"OCF Down Under" "Above & Beyond" Member (500+ posts) Joined: May 2010 Posts: 638 | Hi Candy I have no experience with the surgery so cannot comment. However, I have a suggestion for finding out what you need to know without freaking your Dad out.
People have different reactions to illness and some just want to get through it and don't want to know too much in advance. Others want to know all the ins and outs of everything so they can prepare themselves. Doctors are used to this and it may be worth requesting either that the first half of the appointment is with your dad and the second half is with you and your Mum (if she wants to know more) or that you have an appointment of your own to discuss your role. Also, these doctors are happy to answer questions by email or put you onto someone who will.

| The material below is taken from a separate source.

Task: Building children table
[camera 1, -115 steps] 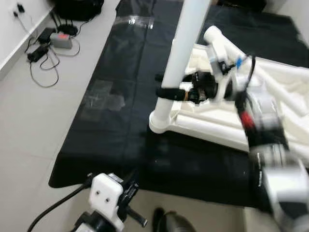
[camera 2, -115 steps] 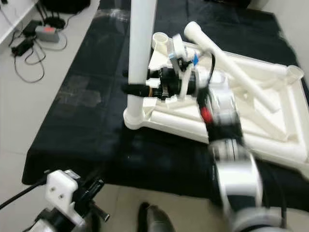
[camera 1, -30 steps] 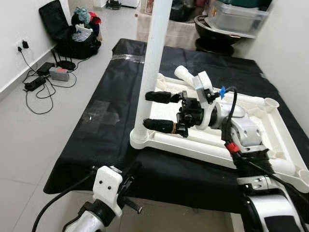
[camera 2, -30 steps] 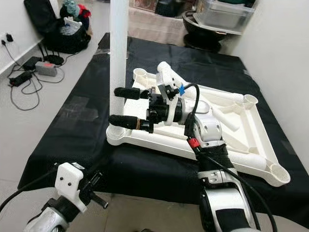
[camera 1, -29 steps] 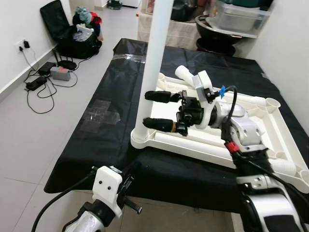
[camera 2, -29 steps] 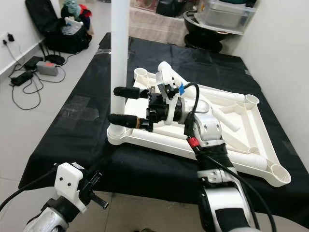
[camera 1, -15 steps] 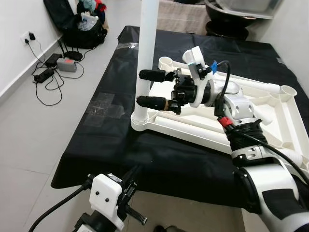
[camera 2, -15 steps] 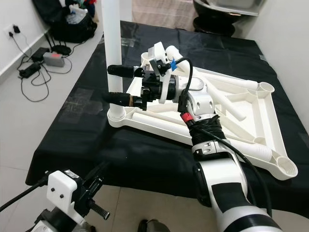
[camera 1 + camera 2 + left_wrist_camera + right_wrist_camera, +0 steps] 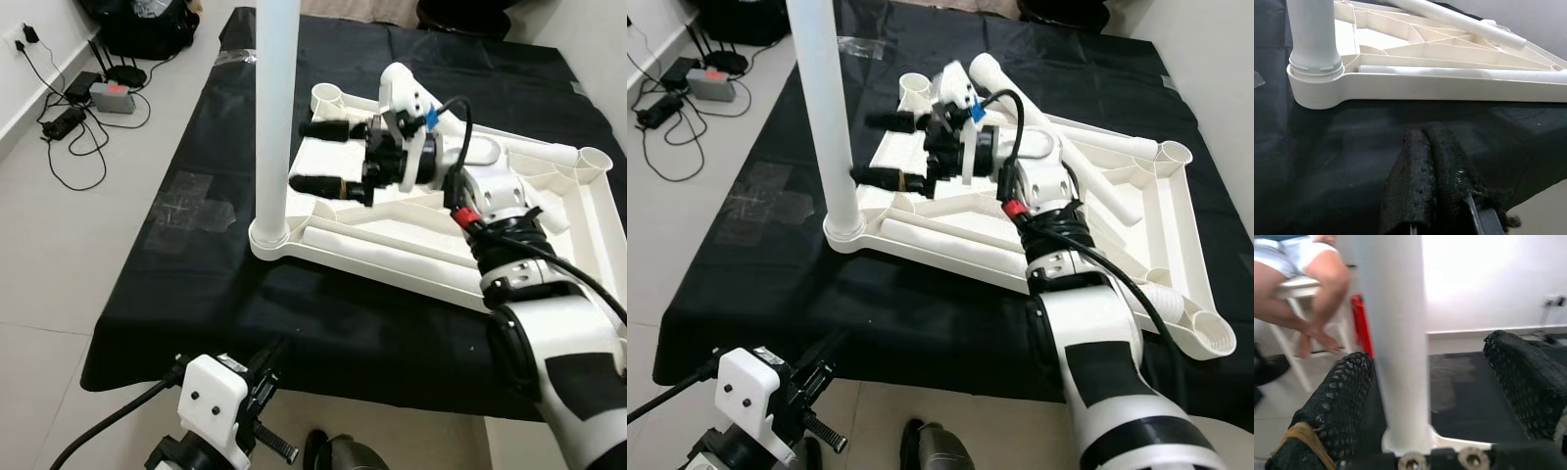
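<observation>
The right gripper [image 9: 312,157], fingers spread wide and holding nothing, hangs just beside the upright white table leg [image 9: 271,117], not touching it. The leg stands in a corner socket of the upside-down white table top [image 9: 392,257], probably seated so it needs no support. The left gripper [image 9: 1437,171], fingers pressed together, idles low, well apart from the leg, over the black mat [image 9: 196,284].
</observation>
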Available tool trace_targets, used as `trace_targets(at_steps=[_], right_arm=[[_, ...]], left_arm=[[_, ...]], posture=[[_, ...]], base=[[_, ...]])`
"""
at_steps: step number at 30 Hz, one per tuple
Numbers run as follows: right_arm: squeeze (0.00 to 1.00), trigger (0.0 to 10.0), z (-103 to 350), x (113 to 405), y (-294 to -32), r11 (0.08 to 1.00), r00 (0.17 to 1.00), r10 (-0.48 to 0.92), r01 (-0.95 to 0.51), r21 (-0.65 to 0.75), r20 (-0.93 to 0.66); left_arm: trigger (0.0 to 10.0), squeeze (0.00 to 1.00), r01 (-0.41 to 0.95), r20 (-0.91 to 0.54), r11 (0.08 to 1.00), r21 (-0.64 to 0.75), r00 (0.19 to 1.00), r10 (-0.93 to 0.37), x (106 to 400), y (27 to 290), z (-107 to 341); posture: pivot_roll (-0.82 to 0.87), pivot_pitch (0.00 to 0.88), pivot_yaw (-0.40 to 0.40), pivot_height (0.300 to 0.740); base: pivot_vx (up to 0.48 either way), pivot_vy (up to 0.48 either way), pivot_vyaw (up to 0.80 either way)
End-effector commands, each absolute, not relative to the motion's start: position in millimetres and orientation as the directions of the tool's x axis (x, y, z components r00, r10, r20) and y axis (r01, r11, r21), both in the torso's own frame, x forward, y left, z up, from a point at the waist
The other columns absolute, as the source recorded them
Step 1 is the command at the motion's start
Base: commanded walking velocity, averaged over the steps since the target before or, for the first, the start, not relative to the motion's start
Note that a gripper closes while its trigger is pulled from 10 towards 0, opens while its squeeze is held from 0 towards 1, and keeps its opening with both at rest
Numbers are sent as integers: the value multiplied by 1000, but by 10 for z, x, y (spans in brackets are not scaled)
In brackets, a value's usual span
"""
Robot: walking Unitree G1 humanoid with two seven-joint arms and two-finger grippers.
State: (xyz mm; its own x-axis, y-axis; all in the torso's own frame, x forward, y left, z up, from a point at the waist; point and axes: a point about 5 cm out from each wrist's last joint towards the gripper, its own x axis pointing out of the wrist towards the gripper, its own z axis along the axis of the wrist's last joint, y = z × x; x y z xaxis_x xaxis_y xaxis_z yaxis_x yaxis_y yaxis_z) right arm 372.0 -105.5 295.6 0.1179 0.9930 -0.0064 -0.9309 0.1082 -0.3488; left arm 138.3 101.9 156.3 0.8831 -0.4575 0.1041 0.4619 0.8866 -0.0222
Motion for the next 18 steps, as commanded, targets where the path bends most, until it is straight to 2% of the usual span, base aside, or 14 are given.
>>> trace_targets(at_steps=[1, 2, 3, 6, 8, 11, 17, 18], right_arm=[[0, 10000, 2996, 3677, -1041, 66, 61, 998, -934, -351, 25], [0, 10000, 3042, 3650, -975, 49, 24, 997, -940, -339, 78], [0, 10000, 3042, 3650, -975, 49, 24, 997, -940, -339, 78], [0, 10000, 3075, 3589, -744, 15, -40, 988, -939, -345, 151], [0, 10000, 3067, 3594, -707, 18, -38, 987, -936, -351, 154], [0, 10000, 3088, 3621, -557, 87, 19, 982, -930, -358, 189], [0, 10000, 3094, 3589, -468, 80, 5, 978, -932, -354, 207], [0, 0, 3092, 3577, -464, 62, -11, 980, -932, -356, 200]], left_arm=[[10000, 0, 463, 93, 886, -29, 884, -459, 1364, 1005, 1566], [10000, 0, 463, 94, 886, -28, 884, -458, 1371, 1006, 1566], [10000, 0, 463, 94, 886, -28, 884, -458, 1371, 1006, 1566], [10000, 0, 461, 97, 887, -25, 884, -457, 1411, 1015, 1559], [10000, 0, 461, 96, 887, -24, 884, -457, 1417, 1016, 1558], [10000, 0, 458, 99, 889, -21, 886, -454, 1441, 1018, 1559], [10000, 0, 456, 100, 890, -19, 886, -452, 1454, 1016, 1564], [10000, 0, 455, 101, 890, -19, 887, -451, 1455, 1013, 1562]], posture=[[121, 251, -132, 740], [117, 250, -132, 740], [117, 250, -132, 740], [111, 238, -134, 740], [111, 238, -134, 740], [110, 236, -136, 740], [105, 237, -137, 740], [99, 232, -137, 740]], base=[[0, 0, 0], [0, 0, 0], [0, 0, 0], [0, 0, 0], [0, 0, 0], [0, 0, 0], [0, 0, 0], [0, 0, 0]])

Do you have a co-ordinator? We had a nurse who looked after a lot of our issues and answered all my questions outside the hearing of Alex who didn't want to know anything.
I believe that the carer(s) have equal rights to know about prognosis, treatment and future management as well as possible complications, likely issues but they do not have the right to force this information on the patient if they don't want to know. You clearly already know this as you have already reacted to your Dad's apprehension by not asking the questions you need to know the answers to. I wish I had had your sensitivity and wisdom at the beginning (I am getting better at it now though :)).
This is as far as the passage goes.